* **Exercise requirements**: Where a line of the records contains the word "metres", show that line.

* **Items from a dataset**:
-- Opening Marker --

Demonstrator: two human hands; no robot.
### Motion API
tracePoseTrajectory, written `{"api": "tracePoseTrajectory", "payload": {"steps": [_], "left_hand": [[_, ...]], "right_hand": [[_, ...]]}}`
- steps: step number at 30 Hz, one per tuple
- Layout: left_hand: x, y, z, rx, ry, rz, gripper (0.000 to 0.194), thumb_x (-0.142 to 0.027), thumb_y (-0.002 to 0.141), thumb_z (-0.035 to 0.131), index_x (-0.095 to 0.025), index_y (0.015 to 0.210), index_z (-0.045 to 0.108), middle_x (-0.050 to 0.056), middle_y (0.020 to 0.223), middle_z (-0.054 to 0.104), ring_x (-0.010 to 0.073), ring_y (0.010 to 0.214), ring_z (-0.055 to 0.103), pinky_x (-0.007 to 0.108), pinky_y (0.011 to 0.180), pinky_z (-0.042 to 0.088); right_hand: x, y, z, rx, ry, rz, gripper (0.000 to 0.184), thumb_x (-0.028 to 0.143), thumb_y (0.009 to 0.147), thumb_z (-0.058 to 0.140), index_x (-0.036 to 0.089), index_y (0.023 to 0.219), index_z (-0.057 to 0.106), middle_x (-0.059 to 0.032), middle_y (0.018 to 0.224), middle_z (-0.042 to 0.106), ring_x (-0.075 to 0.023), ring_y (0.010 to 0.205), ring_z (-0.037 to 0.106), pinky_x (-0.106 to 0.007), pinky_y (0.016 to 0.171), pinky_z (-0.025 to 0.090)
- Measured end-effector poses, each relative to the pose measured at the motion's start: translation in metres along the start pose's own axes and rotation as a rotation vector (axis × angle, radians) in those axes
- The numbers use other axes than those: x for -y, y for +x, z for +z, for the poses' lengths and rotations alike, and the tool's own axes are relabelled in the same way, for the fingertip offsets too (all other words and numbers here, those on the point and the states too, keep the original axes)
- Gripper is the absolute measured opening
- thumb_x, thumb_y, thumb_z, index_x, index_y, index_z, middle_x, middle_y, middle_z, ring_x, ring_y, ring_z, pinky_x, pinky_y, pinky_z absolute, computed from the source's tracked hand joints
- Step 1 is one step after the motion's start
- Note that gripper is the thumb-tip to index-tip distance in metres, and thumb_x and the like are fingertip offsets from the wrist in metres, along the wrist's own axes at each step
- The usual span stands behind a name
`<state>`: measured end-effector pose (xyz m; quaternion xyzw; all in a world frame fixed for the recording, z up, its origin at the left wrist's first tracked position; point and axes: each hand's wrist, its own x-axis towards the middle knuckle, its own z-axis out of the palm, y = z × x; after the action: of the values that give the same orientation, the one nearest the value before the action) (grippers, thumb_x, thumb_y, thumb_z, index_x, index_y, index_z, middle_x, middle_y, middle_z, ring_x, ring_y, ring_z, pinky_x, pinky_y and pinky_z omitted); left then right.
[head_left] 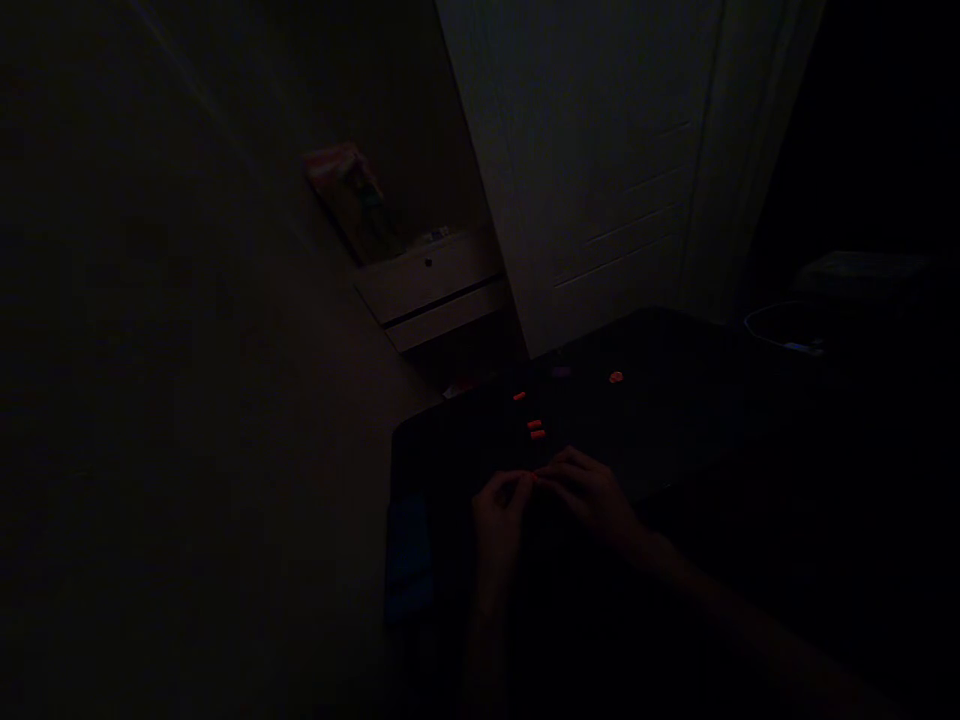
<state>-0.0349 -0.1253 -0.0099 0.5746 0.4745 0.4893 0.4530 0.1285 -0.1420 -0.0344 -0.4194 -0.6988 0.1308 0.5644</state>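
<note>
In the dim head view my left hand (501, 505) and my right hand (589, 488) meet over a dark table. Their fingertips pinch a small orange-red piece (533, 478) that is mostly covered, so its kind is hard to make out. Just beyond the fingers lie two short orange-red pieces (536, 430), side by side. A similar orange-red piece (519, 397) rests a little farther off. To the right of these is a small rounded orange-red item (616, 377).
The dark tabletop (457, 450) has a blue flat object (409, 555) at its left edge and a small purplish item (561, 371) at the back. A pale cable (765, 335) lies at right. Behind stand a drawer unit (435, 280) and a pale door (600, 150).
</note>
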Motion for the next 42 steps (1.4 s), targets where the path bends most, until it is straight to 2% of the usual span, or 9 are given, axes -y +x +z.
{"api": "tracePoseTrajectory", "payload": {"steps": [6,11,17,26,37,42], "left_hand": [[0.0,0.0,0.0,-0.008,0.016,-0.005,0.02,-0.036,0.077,0.077,-0.017,0.079,0.076,0.007,0.081,0.077,0.0224,0.08,0.07,0.032,0.077,0.053],[-0.001,-0.001,-0.001,-0.001,0.001,0.061,0.018,-0.035,0.079,0.076,-0.018,0.085,0.078,0.007,0.087,0.077,0.0223,0.085,0.07,0.033,0.082,0.053],[-0.004,-0.002,0.0,-0.03,-0.014,0.105,0.015,-0.032,0.077,0.078,-0.018,0.082,0.077,0.005,0.084,0.074,0.0206,0.083,0.069,0.031,0.08,0.053],[-0.007,-0.002,0.0,-0.031,0.0,0.147,0.015,-0.033,0.077,0.078,-0.018,0.08,0.077,0.005,0.083,0.074,0.0207,0.082,0.069,0.032,0.079,0.054],[-0.005,-0.002,0.001,-0.023,0.025,0.15,0.015,-0.033,0.078,0.078,-0.018,0.077,0.076,0.004,0.08,0.071,0.0194,0.078,0.067,0.029,0.075,0.053],[-0.004,-0.001,0.002,-0.004,0.003,0.13,0.014,-0.031,0.082,0.074,-0.018,0.082,0.077,0.005,0.085,0.073,0.02,0.083,0.068,0.03,0.078,0.053]], "right_hand": [[-0.004,-0.003,0.002,0.003,-0.015,-0.042,0.02,0.028,0.099,0.059,0.028,0.109,0.076,-0.0052,0.091,0.07,-0.0181,0.079,0.068,-0.03,0.071,0.057],[0.005,0.003,-0.001,-0.056,0.051,0.047,0.019,0.031,0.098,0.06,0.027,0.105,0.077,-0.0049,0.092,0.07,-0.0185,0.082,0.069,-0.031,0.076,0.058],[0.007,0.005,-0.003,-0.009,0.133,0.077,0.017,0.028,0.098,0.061,0.026,0.104,0.077,-0.0051,0.095,0.072,-0.0192,0.087,0.069,-0.032,0.081,0.057],[0.011,0.011,-0.006,-0.029,0.134,0.131,0.019,0.036,0.095,0.064,0.023,0.09,0.077,-0.0053,0.086,0.072,-0.0199,0.08,0.07,-0.032,0.076,0.057],[0.006,0.008,-0.006,-0.005,0.149,0.127,0.02,0.036,0.095,0.064,0.024,0.089,0.078,-0.0045,0.086,0.072,-0.0186,0.077,0.07,-0.03,0.073,0.056],[0.005,0.009,-0.003,-0.032,0.114,0.155,0.016,0.033,0.095,0.064,0.023,0.09,0.076,-0.0042,0.087,0.073,-0.0193,0.081,0.07,-0.031,0.077,0.056]]}}
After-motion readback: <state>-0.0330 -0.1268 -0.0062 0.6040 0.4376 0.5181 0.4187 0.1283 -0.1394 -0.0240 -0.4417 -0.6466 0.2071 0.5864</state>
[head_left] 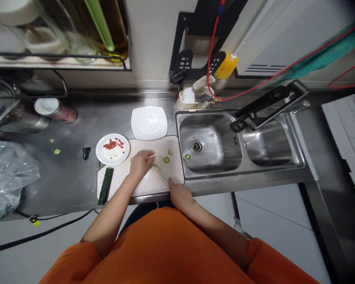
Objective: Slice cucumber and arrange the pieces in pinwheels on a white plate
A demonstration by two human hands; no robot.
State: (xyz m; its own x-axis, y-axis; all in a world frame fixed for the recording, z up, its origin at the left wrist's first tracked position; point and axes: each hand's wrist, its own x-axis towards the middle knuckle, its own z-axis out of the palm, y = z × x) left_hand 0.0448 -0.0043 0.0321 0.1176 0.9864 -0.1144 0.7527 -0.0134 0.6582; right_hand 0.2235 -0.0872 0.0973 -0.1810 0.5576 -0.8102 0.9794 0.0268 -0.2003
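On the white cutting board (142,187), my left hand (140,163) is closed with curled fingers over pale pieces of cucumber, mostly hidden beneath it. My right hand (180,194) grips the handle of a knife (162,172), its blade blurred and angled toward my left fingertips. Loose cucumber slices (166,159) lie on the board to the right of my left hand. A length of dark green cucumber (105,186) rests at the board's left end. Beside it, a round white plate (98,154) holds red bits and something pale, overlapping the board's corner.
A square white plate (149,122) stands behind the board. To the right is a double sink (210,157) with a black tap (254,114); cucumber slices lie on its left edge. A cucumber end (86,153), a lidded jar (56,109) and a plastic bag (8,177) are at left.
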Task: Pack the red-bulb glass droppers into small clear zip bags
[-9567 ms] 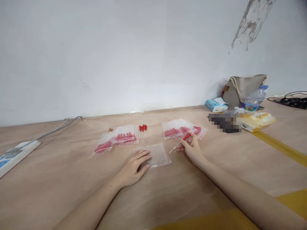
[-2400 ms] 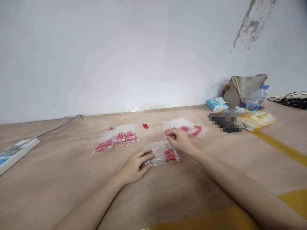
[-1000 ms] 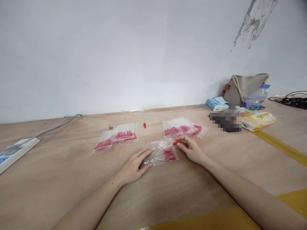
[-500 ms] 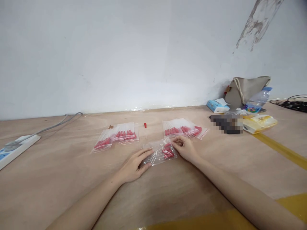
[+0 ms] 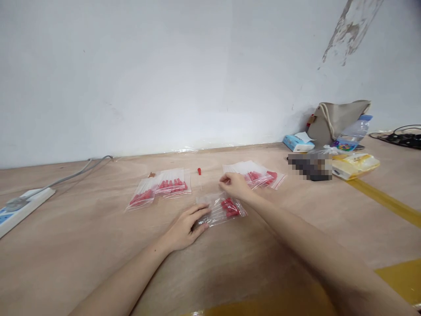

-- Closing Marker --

* **Expected answer**:
- Measured end-effector poses, each relative to the pose measured at the motion's start: translation in metres along the start pose's own axes and rotation as a rotation vector (axis × angle, radians) in those axes
- Note that gripper is the thumb-tip to index-tip distance in metres, and thumb_x and the like are fingertip offsets from the wrist in metres, along the wrist's own axes at each step

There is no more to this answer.